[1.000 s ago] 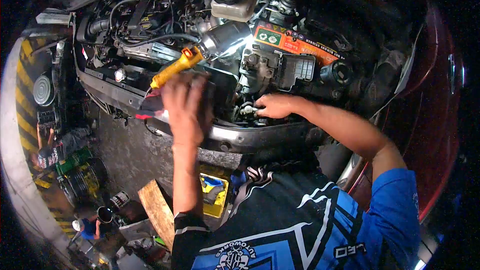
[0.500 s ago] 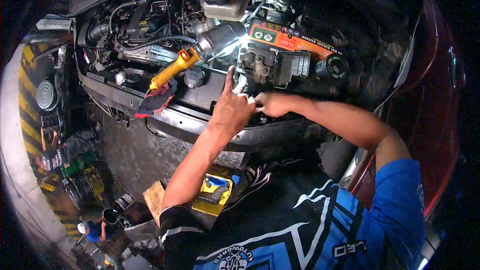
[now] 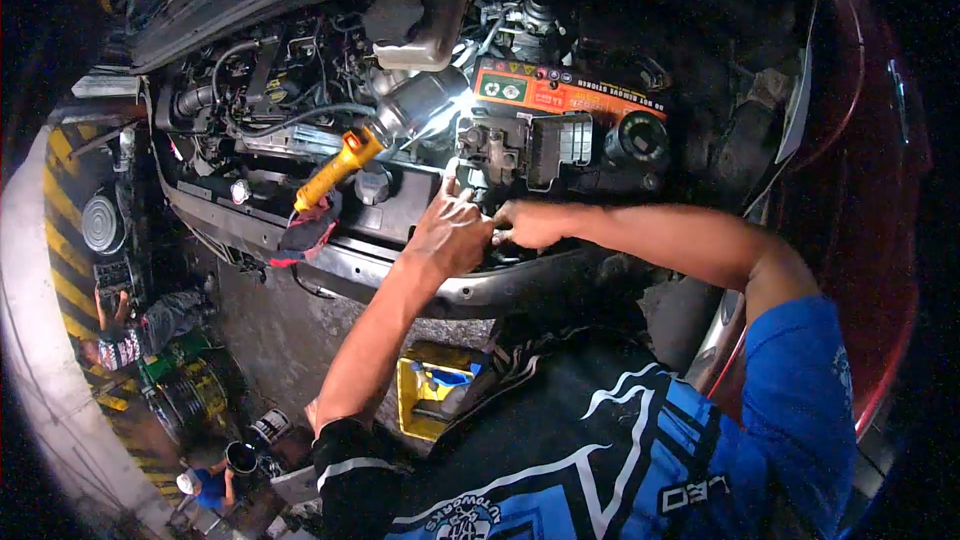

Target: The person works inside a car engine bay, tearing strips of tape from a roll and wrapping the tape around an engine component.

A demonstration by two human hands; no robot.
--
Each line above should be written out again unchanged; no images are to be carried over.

* _OUTPUT BELOW_
[1.000 s ago] 
[0.500 s ago] 
[now] 

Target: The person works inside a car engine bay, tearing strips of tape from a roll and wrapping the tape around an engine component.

A demonstration by two human hands; no robot.

A complete answer has now been given.